TRY IT
Look at the entries below and restate word for word the lines from the first through the one that has "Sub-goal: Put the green".

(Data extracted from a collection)
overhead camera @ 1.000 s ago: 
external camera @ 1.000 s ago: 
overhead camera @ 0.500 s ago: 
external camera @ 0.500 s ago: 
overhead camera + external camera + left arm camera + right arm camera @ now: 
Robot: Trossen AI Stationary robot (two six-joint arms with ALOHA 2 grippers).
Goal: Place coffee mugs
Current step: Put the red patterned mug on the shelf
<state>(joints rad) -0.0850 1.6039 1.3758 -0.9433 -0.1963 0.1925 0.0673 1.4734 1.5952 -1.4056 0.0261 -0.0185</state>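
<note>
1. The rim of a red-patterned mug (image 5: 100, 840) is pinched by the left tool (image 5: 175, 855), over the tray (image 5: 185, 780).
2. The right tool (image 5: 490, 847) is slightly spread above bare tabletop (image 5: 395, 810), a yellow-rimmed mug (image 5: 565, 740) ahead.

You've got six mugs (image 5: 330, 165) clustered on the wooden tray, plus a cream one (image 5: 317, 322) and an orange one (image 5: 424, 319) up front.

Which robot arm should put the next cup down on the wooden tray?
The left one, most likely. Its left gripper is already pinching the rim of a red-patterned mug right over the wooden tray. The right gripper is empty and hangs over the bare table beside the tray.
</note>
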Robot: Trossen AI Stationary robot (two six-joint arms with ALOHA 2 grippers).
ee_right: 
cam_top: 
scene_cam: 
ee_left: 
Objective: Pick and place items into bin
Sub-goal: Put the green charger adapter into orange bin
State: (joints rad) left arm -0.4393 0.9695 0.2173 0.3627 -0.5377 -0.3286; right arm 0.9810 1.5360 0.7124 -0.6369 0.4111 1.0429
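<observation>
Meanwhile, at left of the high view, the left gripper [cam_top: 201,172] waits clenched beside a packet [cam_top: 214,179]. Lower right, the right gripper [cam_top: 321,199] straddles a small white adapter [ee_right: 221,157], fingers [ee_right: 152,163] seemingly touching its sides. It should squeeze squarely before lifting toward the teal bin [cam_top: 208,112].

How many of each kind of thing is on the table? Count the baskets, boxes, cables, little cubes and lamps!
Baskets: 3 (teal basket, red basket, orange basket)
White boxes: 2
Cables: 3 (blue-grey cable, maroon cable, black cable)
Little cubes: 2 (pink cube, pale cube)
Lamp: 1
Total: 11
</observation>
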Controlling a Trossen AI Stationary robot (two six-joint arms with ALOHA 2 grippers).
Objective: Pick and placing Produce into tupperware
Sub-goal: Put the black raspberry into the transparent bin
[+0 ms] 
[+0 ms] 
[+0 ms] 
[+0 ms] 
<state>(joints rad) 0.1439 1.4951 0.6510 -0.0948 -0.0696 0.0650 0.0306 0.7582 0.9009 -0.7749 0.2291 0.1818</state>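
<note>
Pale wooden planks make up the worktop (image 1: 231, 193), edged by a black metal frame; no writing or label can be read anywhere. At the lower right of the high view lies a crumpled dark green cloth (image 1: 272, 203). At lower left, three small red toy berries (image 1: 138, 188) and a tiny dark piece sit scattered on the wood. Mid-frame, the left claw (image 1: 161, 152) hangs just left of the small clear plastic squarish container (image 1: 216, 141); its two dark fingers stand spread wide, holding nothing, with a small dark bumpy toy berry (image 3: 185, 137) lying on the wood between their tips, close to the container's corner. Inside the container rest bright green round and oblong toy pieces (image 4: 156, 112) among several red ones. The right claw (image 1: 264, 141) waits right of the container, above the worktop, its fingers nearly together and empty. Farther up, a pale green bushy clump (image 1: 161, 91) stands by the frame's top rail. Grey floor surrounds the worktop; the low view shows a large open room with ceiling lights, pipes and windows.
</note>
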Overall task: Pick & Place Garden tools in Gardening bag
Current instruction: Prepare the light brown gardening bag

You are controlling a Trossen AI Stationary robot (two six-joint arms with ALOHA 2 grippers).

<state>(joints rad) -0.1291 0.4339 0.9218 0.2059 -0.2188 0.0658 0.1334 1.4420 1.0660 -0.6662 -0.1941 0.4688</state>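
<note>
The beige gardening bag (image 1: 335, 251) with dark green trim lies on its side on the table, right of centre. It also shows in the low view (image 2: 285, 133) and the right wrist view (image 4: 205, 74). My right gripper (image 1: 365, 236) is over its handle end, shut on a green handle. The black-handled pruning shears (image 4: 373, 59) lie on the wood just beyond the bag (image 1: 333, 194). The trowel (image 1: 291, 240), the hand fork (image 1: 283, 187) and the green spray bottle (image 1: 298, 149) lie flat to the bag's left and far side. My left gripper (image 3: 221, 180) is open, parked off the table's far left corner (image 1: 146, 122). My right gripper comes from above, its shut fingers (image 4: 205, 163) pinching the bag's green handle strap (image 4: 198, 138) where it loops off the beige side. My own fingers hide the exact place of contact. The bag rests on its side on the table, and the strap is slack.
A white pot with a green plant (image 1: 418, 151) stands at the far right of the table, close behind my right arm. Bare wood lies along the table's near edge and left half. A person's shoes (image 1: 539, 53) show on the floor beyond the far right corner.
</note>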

SOLVED EXERCISE
overhead camera @ 1.000 s ago: 
external camera @ 1.000 s ago: 
overhead camera @ 0.500 s ago: 
external camera @ 0.500 s ago: 
overhead camera + external camera + left arm camera + right arm camera @ now: 
Robot: Trossen AI Stationary robot (two six-joint arms with ALOHA 2 grippers).
Goal: Place coffee mugs
Current step: Put the red patterned mug on the shelf
<state>(joints rad) -0.0850 1.6039 1.3758 -0.9433 -0.1963 0.1925 0.0673 1.4734 1.5952 -1.4056 0.0261 -0.0185</state>
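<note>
1. The rim of a red-patterned mug (image 5: 100, 840) is pinched by the left tool (image 5: 175, 855), over the tray (image 5: 185, 780).
2. The right tool (image 5: 490, 847) is slightly spread above bare tabletop (image 5: 395, 810), a yellow-rimmed mug (image 5: 565, 740) ahead.

You've got six mugs (image 5: 330, 165) clustered on the wooden tray, plus a cream one (image 5: 317, 322) and an orange one (image 5: 424, 319) up front.

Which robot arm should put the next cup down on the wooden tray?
The left one, most likely. Its left gripper is already pinching the rim of a red-patterned mug right over the wooden tray. The right gripper is empty and hangs over the bare table beside the tray.
</note>
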Robot: Trossen AI Stationary robot (two six-joint arms with ALOHA 2 grippers).
ee_right: 
cam_top: 
scene_cam: 
ee_left: 
Objective: Pick and place items into bin
Sub-goal: Put the green charger adapter into orange bin

This completes the output for the exercise.